The whole effort is not-for-profit, intertwined with other recovery groups, and will hopefully become an additional therapeutic resource for recovering addicts:
The Other Side is not a business — everyone involved is keeping a day job, and it’s only open four nights a week, Thursdays through Sundays. Any money raised will fund drug education and treatment initiatives by their nonprofit and others, including Wake the Nation, a Facebook-based drug awareness group led by New Directions board member Cassandra Wingert, 23, of Western Springs. […]
Falling somewhere between “nightclub” and “rec center,” The Other Side is opening in the warehouse loft space behind Reed’s construction company on Berkshire Drive. It has room for people to relax on couches, watch TV, play pool or video games, listen to live bands, or dance along with a disc jockey. There will be security, and people will be carded at the door to make sure they’re at least 18 years old — and sober. […]
The Other Side’s creators hope their bar will help people in various stages of recovery by providing them a place to go, and a place to be with others who understand the struggle of addiction.

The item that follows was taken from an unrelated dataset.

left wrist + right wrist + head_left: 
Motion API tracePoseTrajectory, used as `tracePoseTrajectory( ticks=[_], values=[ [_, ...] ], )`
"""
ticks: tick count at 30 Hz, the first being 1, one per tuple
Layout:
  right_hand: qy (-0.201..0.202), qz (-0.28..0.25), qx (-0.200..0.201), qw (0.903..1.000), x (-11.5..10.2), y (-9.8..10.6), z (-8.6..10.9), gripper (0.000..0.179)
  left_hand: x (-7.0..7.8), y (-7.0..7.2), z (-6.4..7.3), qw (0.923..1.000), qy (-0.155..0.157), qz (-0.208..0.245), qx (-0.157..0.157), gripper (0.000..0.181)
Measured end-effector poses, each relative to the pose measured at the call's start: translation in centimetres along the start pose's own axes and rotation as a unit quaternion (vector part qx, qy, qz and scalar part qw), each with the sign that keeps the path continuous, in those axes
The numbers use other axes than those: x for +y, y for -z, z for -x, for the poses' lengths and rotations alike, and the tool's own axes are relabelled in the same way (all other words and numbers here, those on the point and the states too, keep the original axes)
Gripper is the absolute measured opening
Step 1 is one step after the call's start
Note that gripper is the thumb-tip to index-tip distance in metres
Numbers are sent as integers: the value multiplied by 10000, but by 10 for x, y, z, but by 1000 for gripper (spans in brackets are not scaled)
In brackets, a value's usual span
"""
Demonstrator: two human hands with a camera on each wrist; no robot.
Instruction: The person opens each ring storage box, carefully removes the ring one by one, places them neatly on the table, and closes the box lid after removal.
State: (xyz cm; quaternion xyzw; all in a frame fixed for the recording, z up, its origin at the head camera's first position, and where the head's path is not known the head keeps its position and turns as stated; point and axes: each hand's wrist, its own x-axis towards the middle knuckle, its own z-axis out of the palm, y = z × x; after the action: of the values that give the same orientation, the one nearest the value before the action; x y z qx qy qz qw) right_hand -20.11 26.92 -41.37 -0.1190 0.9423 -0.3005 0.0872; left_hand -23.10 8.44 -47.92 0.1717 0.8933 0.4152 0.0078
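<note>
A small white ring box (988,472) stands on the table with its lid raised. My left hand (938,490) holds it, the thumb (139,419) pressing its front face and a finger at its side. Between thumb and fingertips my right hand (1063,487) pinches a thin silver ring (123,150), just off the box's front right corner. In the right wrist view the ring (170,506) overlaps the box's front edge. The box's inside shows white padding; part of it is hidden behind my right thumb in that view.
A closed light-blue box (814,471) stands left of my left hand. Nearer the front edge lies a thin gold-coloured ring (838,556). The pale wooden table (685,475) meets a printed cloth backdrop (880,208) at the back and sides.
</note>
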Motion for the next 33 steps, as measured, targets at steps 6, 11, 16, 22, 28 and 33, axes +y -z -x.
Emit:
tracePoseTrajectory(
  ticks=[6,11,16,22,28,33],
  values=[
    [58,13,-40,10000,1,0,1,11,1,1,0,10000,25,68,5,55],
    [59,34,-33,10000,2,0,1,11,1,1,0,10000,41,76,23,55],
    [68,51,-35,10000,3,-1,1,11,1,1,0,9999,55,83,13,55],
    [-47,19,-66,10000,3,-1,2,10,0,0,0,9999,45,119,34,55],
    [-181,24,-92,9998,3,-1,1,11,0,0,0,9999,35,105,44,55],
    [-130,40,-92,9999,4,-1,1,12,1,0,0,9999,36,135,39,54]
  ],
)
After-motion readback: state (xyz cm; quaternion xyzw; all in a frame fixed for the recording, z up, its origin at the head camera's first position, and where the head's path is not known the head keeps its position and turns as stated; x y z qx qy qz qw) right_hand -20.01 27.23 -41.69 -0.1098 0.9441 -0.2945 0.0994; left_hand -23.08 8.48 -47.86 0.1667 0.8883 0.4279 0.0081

The space also features photographs of late addicts who succumbed to their struggles with drugs — a solemn reminder of what can happen without a robust support system for Americans who are trying to get clean. Social exclusion, loneliness, and isolation are all significant risk factors for both mental illness and substance abuse, making group-based recovery efforts particularly important. What makes efforts such as The Other Side promising is that they close the gap between the social and therapeutic spheres of recovery, giving former addicts a place to be with both non-addict and addict friends.